Following the six-month European presidency of Italy, the competent Ministers
of the various European countries are convened in that country to discuss
the various aspects of Farming, Transport, Labour, Foreign Affairs, Treasury,
right up to National Health Services.

But what do the various systems of the fifteen countries belonging to the
E.U. have in common? And what do the national health systems of France, Greece,
Italy, Denmark, Belgium, Ireland and Portugal, without mentioning the other
countries of eastern Europe about to enter Europe, have in common? And what
relationship exists in all the E.U. countries between the National Health
Service and private health services?

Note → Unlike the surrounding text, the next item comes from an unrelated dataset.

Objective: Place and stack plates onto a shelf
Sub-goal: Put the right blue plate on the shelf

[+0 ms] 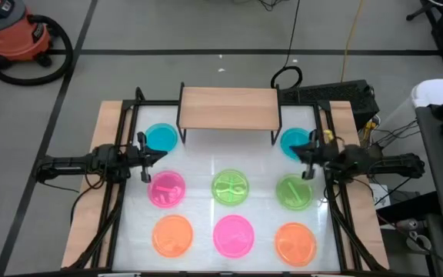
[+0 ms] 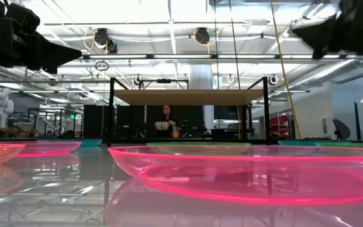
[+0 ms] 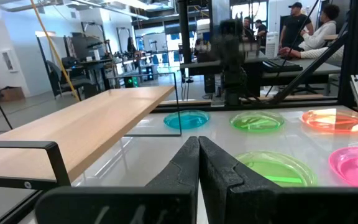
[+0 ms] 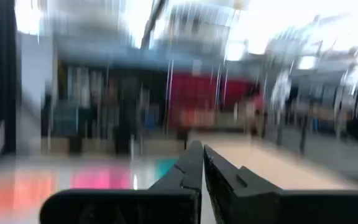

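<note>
Eight round translucent plates lie flat on the white tabletop. In the high view a blue plate [image 1: 160, 138] and a second blue plate [image 1: 292, 143] lie in the far row. A pink plate [image 1: 166, 188] and two green plates [image 1: 230, 188] [image 1: 294, 192] make the middle row. An orange plate [image 1: 172, 235], a pink plate [image 1: 233, 235] and an orange plate [image 1: 294, 242] lie nearest. The wooden-topped shelf [image 1: 229, 108] stands on black legs at the far edge, with nothing on it. My left gripper [image 1: 151, 155] hovers shut beside the left blue plate. My right gripper [image 1: 306, 154] hovers shut over the right blue plate's near edge.
The black frame rails [image 1: 118, 177] run along both table sides. Cables and a dark box [image 1: 337, 94] lie behind the shelf. In the left wrist view people [image 3: 303, 28] sit beyond the table. Bare tabletop [image 1: 229, 154] lies between the shelf and the middle row.
</note>
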Robot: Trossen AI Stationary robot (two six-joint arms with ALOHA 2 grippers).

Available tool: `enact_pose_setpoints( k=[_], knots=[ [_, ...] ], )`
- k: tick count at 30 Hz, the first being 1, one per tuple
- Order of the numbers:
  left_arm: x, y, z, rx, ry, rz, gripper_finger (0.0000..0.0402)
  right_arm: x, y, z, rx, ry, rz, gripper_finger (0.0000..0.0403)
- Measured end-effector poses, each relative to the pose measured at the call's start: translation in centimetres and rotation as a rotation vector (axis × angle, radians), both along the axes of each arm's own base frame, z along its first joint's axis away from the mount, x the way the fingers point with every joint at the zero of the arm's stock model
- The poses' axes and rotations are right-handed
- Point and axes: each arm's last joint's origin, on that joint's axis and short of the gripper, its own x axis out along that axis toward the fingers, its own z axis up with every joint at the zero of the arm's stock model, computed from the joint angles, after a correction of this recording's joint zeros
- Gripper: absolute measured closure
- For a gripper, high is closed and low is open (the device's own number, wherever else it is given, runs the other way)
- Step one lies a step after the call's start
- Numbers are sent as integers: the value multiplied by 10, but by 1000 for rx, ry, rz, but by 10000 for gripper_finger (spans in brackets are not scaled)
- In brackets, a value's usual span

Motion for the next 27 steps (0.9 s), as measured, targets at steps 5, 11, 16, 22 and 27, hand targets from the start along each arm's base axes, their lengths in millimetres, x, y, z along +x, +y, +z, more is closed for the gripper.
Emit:
enact_pose_setpoints(
  k=[5, 11, 16, 22, 27],
  knots=[
    [0, 0, 0, 0, 0, 0, 394, -14, 0, 25, 148, -336, 78, 403],
    [0, 0, 0, 0, 0, 0, 394, -14, 0, 27, 50, -317, 24, 403],
    [0, 0, 0, 0, 5, 0, 394, -8, -1, 62, 38, -66, 3, 403],
    [0, 0, -1, 0, 6, 1, 394, 13, -2, 100, 62, 290, -72, 403],
    [0, 0, -1, 0, 8, 0, 394, 44, -1, 113, 42, 544, -100, 403]
  ],
)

But above all, what sort of services
do the national health systems of the various countries provide and how are
these funded?
In the wake of indispensable checks on public expenditure that enable us to
comply with the famous Maastricht parameters, the sector continues to undergo
changes in all the countries to try and harmonise the different health services
before the launching of the new European Union Constitution, which ought to
ensure the same rights and obligations for all the Citizens of the Union.
But finding a common denominator for all European health systems is not easy,
especially when the stage is packed not only with those charged with running
such systems but also with the persons in charge of Economy, Welfare, ecologists,
environmentalists and lots of others all anxious to have their say. To start
with, there is the problem of funding.
Some health systems are funded by taxes and composite systems, others by insurance
schemes and only partially by taxes. Currently, those health systems funded
by taxes continue to be downsized by the various Financial Laws, while integrated
systems are criticised because they are said to be too costly. Then there
is the big problem of understanding how health systems can be better harmonised
which are based on a philosophy of state intervention in the health sector
that varies considerably from one country to another.
Those countries that implement a mixed system, for instance, have as their
basic philosophy a coverage of the health risk, a typical insurance concept
and one that forces individuals to contribute to the cost of the Service by
paying health contributions determined on the basis of the risk covered.
Different is the case of those countries which have at the bottom of state
health intervention a health protection concept that also includes in the
Health melting pot programmes of public utility in the field of Hygiene, preventive
medicine, accident prevention and agri-food protection, all aspects which,
though part of a concept of illness or accident prevention, lie beyond the
real expenditure the Service has to sustain for diagnosing and curing illnesses
suffered by individuals who have actually contributed towards paying the services
which ought to be related to the benefits provided.
This is why the current systems of the various European countries are not
easily comparable and, above all, cannot be harmonised. In Italy, for instance,
the National Health System is funded by taxes only, something that makes impossible
a correct relationship between the taxes an individual pays, the expenditure
for health services provided to the taxpayer and the actual obtaining of valid
cures by the paying individual. Because of course, let it be very clear, it
is always the individual who pays for the service that the State continues
to say is too costly and reduces year after year. Saving measures have in
fact resulted in expenditure for health services in Italy being among the
lowest in western Europe.
But what is the situation in the other countries? In other countries with
deep-rooted democracies, mixed systems operate. These are systems whereby
health services are funded mainly by insurance companies and only to a minor
extent by the State.
The insurance companies in turn collect premiums or income percentages, with
costs shared out between employees and employers (as is the case of Germany
and France) or amounts paid directly by families (as in Switzerland) or again,
using a mix of both systems, as in the Netherlands.
In these countries therefore, the insurance companies collect larger resources.
It follows that, in these countries, the possibility exists of providing health
services more in line with the actual cost of such services and therefore
of better quality, precisely because all the contributions made are directed
towards the diagnosis and curing of illnesses.
The choice at European level cannot therefore ignore the indispensability
of entering the very composition of health expenditure in order to first of
all harmonise collection systems and then optimise the relationship between
contribution and service. The Italian Minister of Health, Girolamo Sirchia,
says it is “crucial to also introduce into Italy ways of controlling health
costs”. It is also essential, according to Sirchia, to better organise relations
between state and private spending.
‘ ’Already today - said the minister - we need to find private resources because
the National Health System cannot increase its own ad infinitum. Currently
such funds are dispersed in a thousand different ways while they should be
directed through more specific channels”.
Our country too will therefore have to find a way of distinguishing between
services of a general nature for protecting the health of the entire population,
to be correlated to taxes, and those related to the diagnosis and cure of
illnesses of the individual persons who use the Service, which must be tied
to an insurance payment concept in order to make the bond between contributions
paid and services rendered more realistic.